# NLP Web App for Syllabi Data
resource: https://medium.com/analytics-vidhya/topic-modeling-using-gensim-lda-in-python-48eaa2344920

https://stackoverflow.com/questions/32476336/how-to-abstract-bigram-topics-instead-of-unigrams-using-latent-dirichlet-allocat

https://www.analyticsvidhya.com/blog/2020/02/quick-introduction-bag-of-words-bow-tf-idf/

https://radimrehurek.com/gensim_3.8.3/auto_examples/tutorials/run_lda.html

# Put in Coherence value for each model as output and tell user what they are looking for 

In [1]:
# If an error occurs in this cell, it is likely because you need to pip install a package(s) 
import pandas as pd
import os
import gensim
from gensim.utils import simple_preprocess
import nltk
#nltk.download('wordnet')
from nltk.corpus import stopwords
#from nltk.stem.lancaster import LancasterStemmer
import gensim.corpora as corpora
from pprint import pprint 
import ast
from glob import glob
from collections import Counter
import re
import matplotlib.pyplot as plt
import csv
import ipywidgets as widgets 
from ipywidgets import interact, interact_manual, HBox, interactive
from wordcloud import WordCloud 
import seaborn as sns

In [2]:
# Set directory and get data - may need to modify this to wherever you have the data stored 
#os.chdir("/Users/jordan/Desktop/NLP_Syllabi_Project_copy/data_and_output")
data_orig = pd.read_csv("cleaned_data_new.csv", lineterminator='\n')
data_orig.drop(data_orig.columns[[0, 1, 2]], axis = 1, inplace = True) #drop meaningless indice columns 
data_orig['index'] = data_orig.index
# Create new data, just text and index 
map_names = data_orig[['title', 'File_name', 'index']] 
#print(data_orig.head())
#len(data_orig.index) #4889 documents 
data = data_orig[['Corpus', 'index']]

In [3]:
# This is where we set up the input approach (full syllabi vs. reduced syllabi (course descriptions) vs. bibliographic content)

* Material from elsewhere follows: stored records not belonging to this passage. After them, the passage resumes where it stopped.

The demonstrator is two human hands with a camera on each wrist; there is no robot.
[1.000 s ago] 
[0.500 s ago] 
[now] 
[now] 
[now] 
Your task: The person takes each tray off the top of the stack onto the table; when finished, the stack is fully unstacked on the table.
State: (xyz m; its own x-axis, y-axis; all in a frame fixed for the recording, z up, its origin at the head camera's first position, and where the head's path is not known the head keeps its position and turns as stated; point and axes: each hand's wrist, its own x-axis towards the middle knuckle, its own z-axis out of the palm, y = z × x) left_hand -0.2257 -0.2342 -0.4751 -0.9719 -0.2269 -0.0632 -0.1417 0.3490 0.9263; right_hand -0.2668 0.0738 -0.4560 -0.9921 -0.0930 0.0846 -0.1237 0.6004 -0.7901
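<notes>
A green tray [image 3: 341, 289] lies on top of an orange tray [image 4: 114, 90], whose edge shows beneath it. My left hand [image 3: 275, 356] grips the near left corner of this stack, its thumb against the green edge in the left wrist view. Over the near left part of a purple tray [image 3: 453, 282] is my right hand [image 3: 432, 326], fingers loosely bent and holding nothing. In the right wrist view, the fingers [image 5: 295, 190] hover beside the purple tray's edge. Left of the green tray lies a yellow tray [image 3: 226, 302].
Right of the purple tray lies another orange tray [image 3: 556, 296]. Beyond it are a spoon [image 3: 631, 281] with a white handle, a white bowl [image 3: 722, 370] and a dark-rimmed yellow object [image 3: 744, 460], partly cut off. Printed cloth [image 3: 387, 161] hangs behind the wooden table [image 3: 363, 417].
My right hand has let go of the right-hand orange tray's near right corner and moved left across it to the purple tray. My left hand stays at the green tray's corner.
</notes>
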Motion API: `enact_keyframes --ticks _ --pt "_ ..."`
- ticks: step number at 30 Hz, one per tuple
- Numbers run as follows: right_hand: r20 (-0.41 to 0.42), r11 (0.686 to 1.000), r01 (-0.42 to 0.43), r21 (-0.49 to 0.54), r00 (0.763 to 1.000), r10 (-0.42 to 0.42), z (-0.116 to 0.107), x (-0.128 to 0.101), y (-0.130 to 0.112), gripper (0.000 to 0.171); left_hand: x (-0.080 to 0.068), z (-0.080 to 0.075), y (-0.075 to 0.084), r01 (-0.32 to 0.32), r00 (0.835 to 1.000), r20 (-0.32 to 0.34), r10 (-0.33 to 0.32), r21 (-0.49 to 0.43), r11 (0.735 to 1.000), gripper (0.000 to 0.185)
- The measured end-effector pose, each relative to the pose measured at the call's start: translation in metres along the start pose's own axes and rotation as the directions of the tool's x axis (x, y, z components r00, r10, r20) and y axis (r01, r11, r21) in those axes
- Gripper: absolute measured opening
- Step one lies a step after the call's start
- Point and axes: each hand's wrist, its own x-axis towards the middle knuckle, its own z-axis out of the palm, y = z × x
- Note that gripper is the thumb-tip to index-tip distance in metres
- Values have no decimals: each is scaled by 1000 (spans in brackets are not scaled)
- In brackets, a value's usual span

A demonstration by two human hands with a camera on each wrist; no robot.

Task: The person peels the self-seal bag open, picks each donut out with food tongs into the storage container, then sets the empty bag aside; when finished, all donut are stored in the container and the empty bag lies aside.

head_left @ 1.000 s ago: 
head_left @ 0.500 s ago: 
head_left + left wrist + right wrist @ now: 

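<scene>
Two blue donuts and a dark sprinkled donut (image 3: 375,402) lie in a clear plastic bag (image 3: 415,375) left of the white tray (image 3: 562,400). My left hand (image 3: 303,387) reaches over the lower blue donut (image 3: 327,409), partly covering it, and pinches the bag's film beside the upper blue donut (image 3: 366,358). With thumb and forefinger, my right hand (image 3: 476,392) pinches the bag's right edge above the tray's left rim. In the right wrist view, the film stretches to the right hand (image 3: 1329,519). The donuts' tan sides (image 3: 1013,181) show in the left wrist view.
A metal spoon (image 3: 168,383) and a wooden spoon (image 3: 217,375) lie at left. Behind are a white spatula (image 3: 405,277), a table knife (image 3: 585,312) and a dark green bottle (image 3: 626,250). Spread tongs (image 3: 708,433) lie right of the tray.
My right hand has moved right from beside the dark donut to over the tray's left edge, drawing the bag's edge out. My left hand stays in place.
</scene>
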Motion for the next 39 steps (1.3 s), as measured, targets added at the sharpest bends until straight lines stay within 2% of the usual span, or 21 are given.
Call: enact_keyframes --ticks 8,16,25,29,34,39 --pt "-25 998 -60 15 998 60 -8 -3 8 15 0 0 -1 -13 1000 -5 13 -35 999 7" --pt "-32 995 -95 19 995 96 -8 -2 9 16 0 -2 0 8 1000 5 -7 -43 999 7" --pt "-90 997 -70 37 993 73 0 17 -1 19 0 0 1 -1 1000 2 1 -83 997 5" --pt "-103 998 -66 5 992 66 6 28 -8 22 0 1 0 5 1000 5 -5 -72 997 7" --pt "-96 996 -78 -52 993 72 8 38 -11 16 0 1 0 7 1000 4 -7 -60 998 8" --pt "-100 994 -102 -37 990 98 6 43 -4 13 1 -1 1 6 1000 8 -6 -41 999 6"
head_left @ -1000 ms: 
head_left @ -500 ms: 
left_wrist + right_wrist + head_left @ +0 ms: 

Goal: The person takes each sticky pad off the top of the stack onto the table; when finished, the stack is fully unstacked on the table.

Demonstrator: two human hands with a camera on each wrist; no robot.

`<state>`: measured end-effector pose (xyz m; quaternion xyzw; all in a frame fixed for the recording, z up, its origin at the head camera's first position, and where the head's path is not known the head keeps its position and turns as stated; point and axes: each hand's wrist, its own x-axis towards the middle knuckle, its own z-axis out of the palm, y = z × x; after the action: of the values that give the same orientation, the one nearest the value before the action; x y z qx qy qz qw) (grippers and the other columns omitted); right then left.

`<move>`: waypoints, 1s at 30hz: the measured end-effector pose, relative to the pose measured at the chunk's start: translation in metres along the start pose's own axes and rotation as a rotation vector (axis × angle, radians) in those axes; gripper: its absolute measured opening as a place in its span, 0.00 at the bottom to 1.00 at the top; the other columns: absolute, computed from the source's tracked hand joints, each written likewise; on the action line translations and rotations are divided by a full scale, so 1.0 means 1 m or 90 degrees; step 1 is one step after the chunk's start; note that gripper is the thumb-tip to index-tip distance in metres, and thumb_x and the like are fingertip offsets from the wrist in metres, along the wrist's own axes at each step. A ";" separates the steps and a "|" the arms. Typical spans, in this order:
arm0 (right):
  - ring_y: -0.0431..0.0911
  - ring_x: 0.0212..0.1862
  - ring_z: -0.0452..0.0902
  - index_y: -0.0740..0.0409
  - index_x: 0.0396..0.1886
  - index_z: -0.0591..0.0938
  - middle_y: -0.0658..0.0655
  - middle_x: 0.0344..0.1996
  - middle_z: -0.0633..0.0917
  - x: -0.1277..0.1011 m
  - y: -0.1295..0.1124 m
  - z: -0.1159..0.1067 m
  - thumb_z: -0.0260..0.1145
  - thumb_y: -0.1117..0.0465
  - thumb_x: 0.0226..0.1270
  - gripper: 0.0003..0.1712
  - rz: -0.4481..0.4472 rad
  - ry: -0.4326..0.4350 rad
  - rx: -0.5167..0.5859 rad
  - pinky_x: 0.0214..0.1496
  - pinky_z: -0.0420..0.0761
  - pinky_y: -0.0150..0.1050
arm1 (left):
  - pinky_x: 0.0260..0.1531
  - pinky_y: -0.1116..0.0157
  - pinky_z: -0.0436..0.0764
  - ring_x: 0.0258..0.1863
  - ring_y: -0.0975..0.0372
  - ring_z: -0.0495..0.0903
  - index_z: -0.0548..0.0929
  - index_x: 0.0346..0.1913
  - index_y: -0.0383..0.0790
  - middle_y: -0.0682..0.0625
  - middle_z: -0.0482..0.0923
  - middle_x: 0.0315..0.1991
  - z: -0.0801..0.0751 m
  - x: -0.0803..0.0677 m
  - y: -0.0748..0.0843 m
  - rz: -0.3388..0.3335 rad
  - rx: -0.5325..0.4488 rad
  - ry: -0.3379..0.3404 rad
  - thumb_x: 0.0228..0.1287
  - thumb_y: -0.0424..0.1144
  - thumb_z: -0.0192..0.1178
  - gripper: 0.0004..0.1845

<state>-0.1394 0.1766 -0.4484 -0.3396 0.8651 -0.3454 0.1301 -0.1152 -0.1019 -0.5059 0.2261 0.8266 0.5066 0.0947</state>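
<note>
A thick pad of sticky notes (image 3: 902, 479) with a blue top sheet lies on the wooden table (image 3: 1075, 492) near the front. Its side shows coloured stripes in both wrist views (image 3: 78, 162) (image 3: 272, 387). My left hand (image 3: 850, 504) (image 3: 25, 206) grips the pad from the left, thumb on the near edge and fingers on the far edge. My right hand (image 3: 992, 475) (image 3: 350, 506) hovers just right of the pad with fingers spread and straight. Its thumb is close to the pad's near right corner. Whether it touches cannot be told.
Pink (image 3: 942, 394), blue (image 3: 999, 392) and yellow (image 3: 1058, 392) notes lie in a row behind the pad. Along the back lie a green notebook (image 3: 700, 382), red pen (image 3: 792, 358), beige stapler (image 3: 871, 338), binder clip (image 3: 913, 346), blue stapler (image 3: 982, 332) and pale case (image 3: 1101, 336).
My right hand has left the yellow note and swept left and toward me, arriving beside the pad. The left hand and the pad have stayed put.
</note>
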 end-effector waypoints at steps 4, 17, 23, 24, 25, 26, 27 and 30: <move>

# Further preprocessing (removes stop words and also words 3 characters or less
# and also non-english words) 
# Note: There was additional preprocessing done in previous steps (earlier scripts located in scripts folder)
words = set(nltk.corpus.words.words())
words.update(["africana"])
stop_words = stopwords.words('english')
def preprocess(text):
    result = []
    for token in text.split():
        if token not in stop_words and len(token) >3 and token in words:
            result.append(token)
    return result

#doc_sample = data[data['index'] == 1].values[0][0]
#print('original document: ')
#words = []
#for word in doc_sample.split(' '):
#    words.append(word)
#print(words)
#print('\n\n tokenized and document: ')
#print(preprocess(doc_sample))

processed_text = data['Corpus'].astype('str').map(preprocess)

In [4]:
# Create word lists for exploratory data analysis 

# Get all data row lists into one list 
all_words_list=[]
for index, row in processed_text.items():
    contri = row
    all_words_list.extend(contri)

# Get all data row lists with unique elements into one list (to see individual words by documents - removes duplicates within a single document)
all_docs_list=[]
for index, row in processed_text.items():
    contri = list(set(row))
    all_docs_list.extend(contri)

## Word Frequency Table

**README:** The <mark style="background-color: lightblue">Number of Words</mark> parameter will control the number of words you want a frequency table for in descending order of frequency; for example, if you choose 25 for this parameter, then you will get a frequency table for the 25 most frequent words (in the order of 1-25, with 1 being most frequent)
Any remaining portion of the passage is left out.